The third thing is that I want to feel excited about my work. I’ve never wanted to be so into my job I have no room for hobbies, but I would love to be in the kind of thing that kept me interested rather than searching for ways around my workload. Admittedly, if I’d pursued accountancy qualification I might have that by now, but the fact of the matter is that I fell into that as a way to earn better money in a better job than I had after going back to work following maternity.

You look at the snippets about ‘mumpreneurs’, and I have to say I’m envious. I’m not crafty or professionally qualified, so I’ve no idea what I would have done, but the prospect of working around childcare is a very inviting one. When I started work after having my son, I made about £10 a month after paying for nursery – and he was only there three days a week. I was so frustrated with looking after a baby all day with no adult conversation, that I leapt into work without thinking it through. My next job, which was considerably nicer, made me much happier – but then I moved. I moved from the Isle of Man to Derby, following my other half (I really wish there was a better way to refer to him, but ‘boyfriend’ sounds like we’ve just got together and ‘partner’ sounds like a business agreement). The resulting job change was again the first job I could get after three months of solid childcare. While it was interesting at points, I found it highly frustrating most of the time. When that job changed when the company split into two, I found my role much the same. And I’m still waiting for something to really get my teeth into.

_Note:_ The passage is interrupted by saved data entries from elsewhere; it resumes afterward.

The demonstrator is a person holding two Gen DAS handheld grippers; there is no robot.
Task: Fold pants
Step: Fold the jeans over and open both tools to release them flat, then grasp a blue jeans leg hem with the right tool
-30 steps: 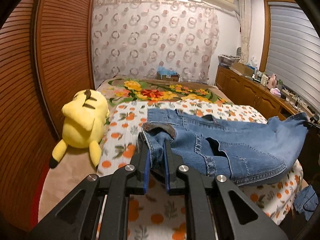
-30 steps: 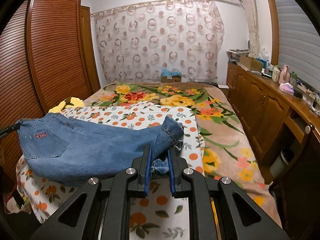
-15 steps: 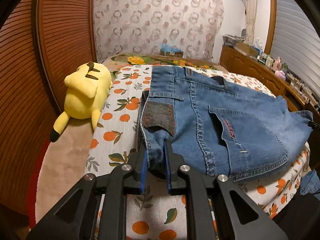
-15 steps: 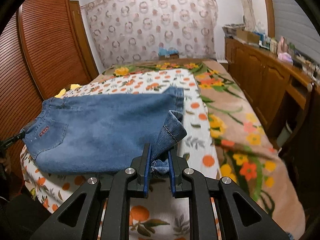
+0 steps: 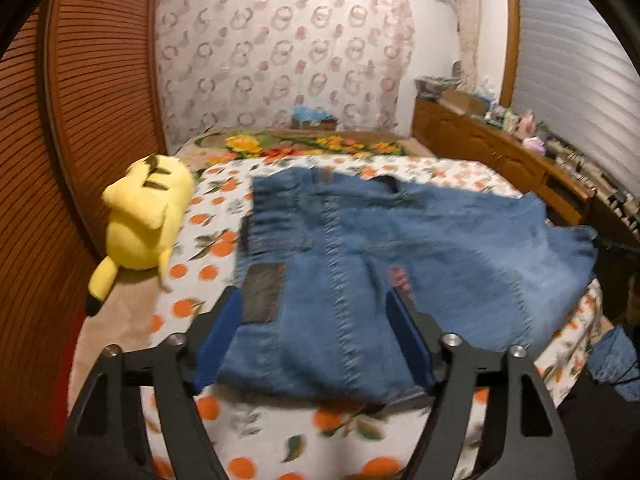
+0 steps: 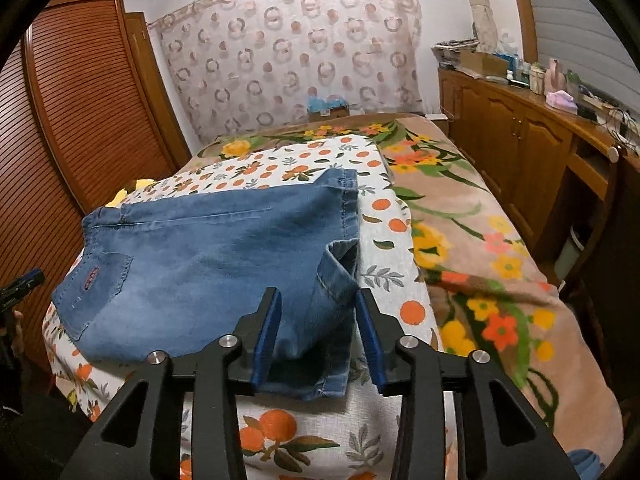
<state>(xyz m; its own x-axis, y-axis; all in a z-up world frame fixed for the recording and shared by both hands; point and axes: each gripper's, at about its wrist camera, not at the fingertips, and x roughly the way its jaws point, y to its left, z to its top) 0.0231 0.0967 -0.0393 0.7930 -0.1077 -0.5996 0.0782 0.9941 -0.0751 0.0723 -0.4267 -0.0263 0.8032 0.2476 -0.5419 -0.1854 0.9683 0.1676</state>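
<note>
Partly blurred, folded jeans (image 5: 400,240) on bed, left tool (image 5: 316,320) and right tool (image 6: 318,322) opening, denim lying loose between them

Left wrist view: rides the left tool (image 5: 316,320); close over the jeans (image 5: 400,248) at the bed's (image 5: 280,432) near left edge, angled down toward the curtain (image 5: 280,64)
Right wrist view: same heading from the right tool (image 6: 318,320); near right edge
Shared: jeans; bed; curtain; cabinets (image 6: 516,140)
</note>
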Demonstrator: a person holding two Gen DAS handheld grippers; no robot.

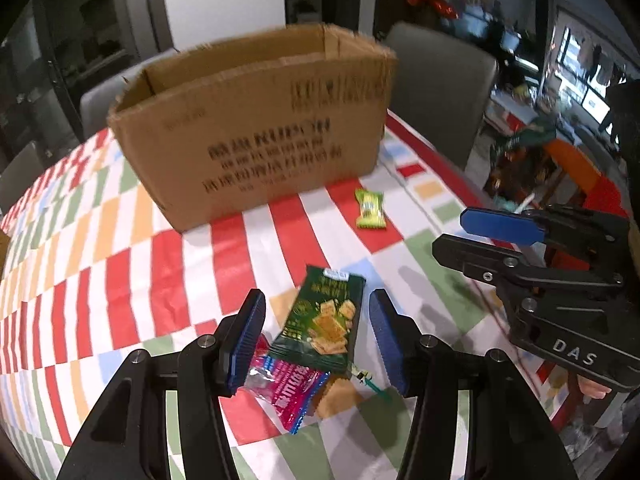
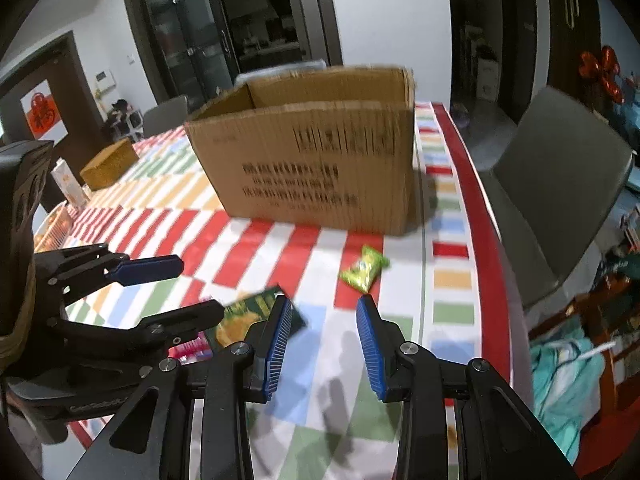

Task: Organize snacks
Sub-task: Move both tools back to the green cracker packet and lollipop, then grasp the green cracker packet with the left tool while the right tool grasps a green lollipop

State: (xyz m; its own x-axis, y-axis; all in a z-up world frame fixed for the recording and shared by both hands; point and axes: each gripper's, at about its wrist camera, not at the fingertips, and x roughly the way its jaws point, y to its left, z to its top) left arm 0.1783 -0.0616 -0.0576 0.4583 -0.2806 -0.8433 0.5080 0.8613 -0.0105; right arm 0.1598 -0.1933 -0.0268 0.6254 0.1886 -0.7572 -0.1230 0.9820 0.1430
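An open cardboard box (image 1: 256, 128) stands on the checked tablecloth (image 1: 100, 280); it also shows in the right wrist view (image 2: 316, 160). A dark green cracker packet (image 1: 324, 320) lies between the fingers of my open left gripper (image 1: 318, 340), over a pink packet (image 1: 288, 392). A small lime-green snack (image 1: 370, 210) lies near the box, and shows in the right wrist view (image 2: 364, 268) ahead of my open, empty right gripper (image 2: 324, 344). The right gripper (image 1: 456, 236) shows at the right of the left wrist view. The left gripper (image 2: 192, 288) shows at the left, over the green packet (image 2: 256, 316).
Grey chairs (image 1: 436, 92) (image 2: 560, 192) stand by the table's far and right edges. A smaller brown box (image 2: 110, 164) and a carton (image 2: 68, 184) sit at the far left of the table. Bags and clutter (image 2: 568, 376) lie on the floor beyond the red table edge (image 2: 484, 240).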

Which brings me back to writing. I want to write when I’m best at it. I know I’m a grown-up, at least in part, but the prospect of writing rather than relaxing after a day of battling idiots and mind-numbing meetings is just beyond me. I get my very best work done during working hours, as you’d expect, and writing is therefore off the menu except at weekends. The issue with this is that the weekend is the only real time I get to spend with my son. I’m lucky in that my mother heroically takes him for the summer holidays – I get a weekly phone call and lots of photos – but the impetus to use my weekends to write isn’t there, especially when we want to do child-free things.

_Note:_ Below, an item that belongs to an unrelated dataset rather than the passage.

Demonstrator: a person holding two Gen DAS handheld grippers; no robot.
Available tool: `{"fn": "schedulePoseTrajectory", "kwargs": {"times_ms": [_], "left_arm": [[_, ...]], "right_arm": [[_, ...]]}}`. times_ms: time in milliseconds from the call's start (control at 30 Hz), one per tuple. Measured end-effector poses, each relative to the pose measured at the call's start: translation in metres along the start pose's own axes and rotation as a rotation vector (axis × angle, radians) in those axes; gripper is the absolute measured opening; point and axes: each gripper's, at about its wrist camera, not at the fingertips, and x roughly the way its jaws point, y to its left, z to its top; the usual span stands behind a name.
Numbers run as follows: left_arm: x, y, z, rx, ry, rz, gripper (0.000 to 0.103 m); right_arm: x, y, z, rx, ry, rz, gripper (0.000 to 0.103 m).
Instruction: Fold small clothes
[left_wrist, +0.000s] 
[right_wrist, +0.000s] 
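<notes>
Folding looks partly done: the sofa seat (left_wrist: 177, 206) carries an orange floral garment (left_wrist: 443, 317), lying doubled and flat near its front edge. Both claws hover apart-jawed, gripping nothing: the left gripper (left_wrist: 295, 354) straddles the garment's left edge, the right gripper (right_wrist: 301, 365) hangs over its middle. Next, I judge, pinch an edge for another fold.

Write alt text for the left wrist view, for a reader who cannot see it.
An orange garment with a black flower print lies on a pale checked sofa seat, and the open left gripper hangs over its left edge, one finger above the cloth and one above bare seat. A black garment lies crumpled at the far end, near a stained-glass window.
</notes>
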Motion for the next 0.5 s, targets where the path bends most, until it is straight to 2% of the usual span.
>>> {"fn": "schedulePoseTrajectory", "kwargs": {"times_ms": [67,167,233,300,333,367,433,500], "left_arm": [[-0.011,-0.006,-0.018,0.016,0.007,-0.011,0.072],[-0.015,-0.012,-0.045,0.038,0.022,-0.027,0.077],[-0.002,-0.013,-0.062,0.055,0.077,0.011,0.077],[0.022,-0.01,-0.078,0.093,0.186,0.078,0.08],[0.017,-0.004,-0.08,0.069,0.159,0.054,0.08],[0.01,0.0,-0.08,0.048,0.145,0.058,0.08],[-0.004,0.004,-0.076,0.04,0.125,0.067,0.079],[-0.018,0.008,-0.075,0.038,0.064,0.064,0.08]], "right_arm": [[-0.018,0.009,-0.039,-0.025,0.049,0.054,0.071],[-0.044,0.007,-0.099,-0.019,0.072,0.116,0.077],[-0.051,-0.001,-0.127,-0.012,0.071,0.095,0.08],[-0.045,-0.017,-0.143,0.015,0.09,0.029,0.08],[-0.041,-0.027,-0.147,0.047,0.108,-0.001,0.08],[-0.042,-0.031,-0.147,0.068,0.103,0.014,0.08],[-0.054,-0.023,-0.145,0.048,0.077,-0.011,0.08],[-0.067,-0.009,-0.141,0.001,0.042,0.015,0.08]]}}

So what can I do? Short of making a drastic change like going part-time (if only I’d be allowed to do it) or changing jobs altogether, I’m stuck for now. I will continue to write in the bursts of time between work and home life, using my lunch breaks and the odd day off. Fingers crossed I can make enough progress in that time to justify the effort. My big goal is to earn a living from writing, enough to give up the stress of an office and do what I’m good at. For that, I will need to practise my writing (the million-word rule proving more than a little intimidating for someone who favours brevity over description) and suffer the indignities of being a regular human being trying to get by.

Working On It

I’ve wanted to be a writer ever since I realised that being a popstar was an unlikely career path. I’ve always lived in my head, spending large amounts of time in worlds of my own making. Should be a natural progression, right? Yes and no.

To start, I have yet to truly learn the craft. I know it’s going to take time, and I’m going to be dissatisfied with what I get out of my efforts even when I’ve mastered the art of writing (aim high).

The good part of this is that I *am* actively working on it, even if that means slow progress for now since I’m employed full-time. I work towards the day when I can earn a living from writing – that’s the endgame. I don’t have a preconceived idea of what that’s going to look like, I only know that the point at which I can give my notice and cease to work for someone else will be the point at which I achieve success.

In the meantime, I have to pretend that I want a career in an office. I suppose it’s good practise for when I write characters engaging in deception.

Drat, I now need to go off and write a bunch of stuff about one my characters. Ciao!